EXERCISE OBJECTIVE: Could you reproduce, word for word, everything below from the line containing "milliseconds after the" down to the line containing "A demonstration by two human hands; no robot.", with both of those lines included and no others?

DATASET EXCERPT:
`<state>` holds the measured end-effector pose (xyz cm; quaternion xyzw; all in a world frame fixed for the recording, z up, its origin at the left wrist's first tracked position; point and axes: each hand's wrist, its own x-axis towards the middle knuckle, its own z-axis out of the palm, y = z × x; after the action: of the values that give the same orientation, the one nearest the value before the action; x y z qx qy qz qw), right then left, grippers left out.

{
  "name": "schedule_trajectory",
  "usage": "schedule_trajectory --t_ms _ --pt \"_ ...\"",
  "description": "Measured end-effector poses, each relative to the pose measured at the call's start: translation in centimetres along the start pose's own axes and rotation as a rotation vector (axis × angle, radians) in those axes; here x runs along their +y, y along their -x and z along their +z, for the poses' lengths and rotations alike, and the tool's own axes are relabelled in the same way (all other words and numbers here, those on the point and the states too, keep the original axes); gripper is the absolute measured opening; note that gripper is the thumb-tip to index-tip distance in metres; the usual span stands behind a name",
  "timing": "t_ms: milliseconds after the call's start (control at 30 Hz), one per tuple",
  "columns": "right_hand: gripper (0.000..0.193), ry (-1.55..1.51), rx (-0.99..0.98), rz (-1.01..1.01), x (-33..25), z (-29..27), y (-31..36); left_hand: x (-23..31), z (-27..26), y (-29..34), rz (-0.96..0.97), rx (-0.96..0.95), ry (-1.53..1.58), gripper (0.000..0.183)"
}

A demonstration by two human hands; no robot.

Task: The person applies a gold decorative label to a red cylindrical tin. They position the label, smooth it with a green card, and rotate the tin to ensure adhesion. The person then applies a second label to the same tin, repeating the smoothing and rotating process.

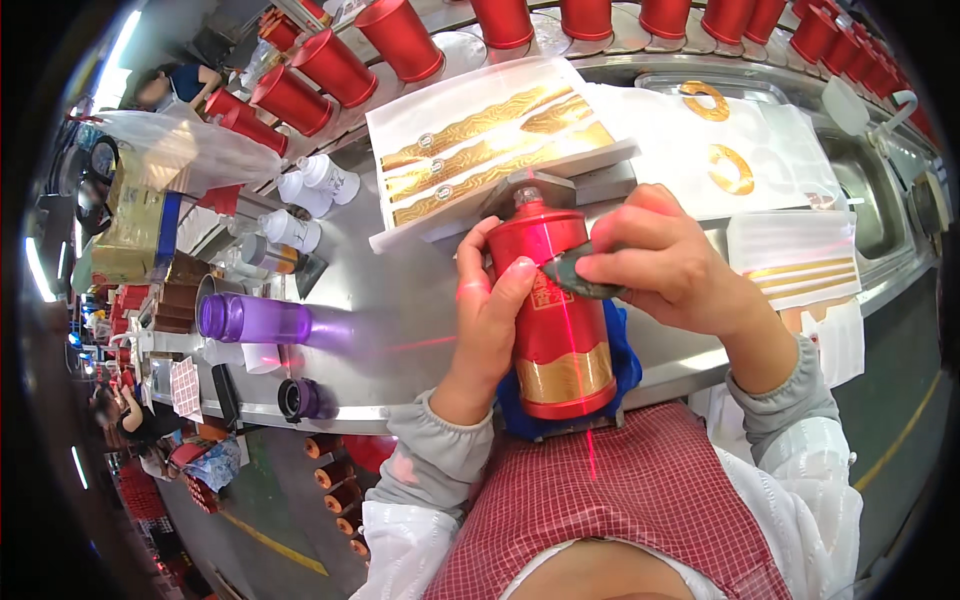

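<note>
A red bottle (562, 335) with a gold band (565, 374) round its lower part lies tilted before me, neck away from me. Blue cloth (624, 352) shows beneath and beside it. My left hand (488, 315) is wrapped round its left side, thumb on the front. In my right hand (665, 258) is a dark green, rounded pad (572, 273), pressed to the bottle's upper front; its exact kind I cannot make out. The bottle's neck meets a dark metal holder (548, 188). Red laser lines cross the bottle and my left hand.
Sheets of gold label strips (470, 150) lie beyond the bottle; gold ring labels (730, 170) and narrow gold strips (800, 272) are at right, near a sink (868, 195). Red cylinders (400, 38) line a conveyor. A purple bottle (262, 318) and white bottles (328, 180) stand left.
</note>
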<state>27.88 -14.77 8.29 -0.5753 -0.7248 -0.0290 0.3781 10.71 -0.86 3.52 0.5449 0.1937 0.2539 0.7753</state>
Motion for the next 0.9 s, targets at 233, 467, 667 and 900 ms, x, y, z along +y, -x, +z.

SOLUTION FOR THIS PROBLEM:
  "timing": "t_ms: milliseconds after the call's start (control at 30 Hz), one per tuple",
  "columns": "right_hand: gripper (0.000..0.193), ry (-1.55..1.51), rx (-0.99..0.98), rz (-1.01..1.01), x (-33..25), z (-29..27), y (-31..36); left_hand: x (-23..31), z (-27..26), y (-29..34), rz (-0.96..0.97), rx (-0.96..0.95), ry (-1.53..1.58), gripper (0.000..0.183)"
}

A demonstration by two human hands; no robot.

Work on the exercise is now concluded.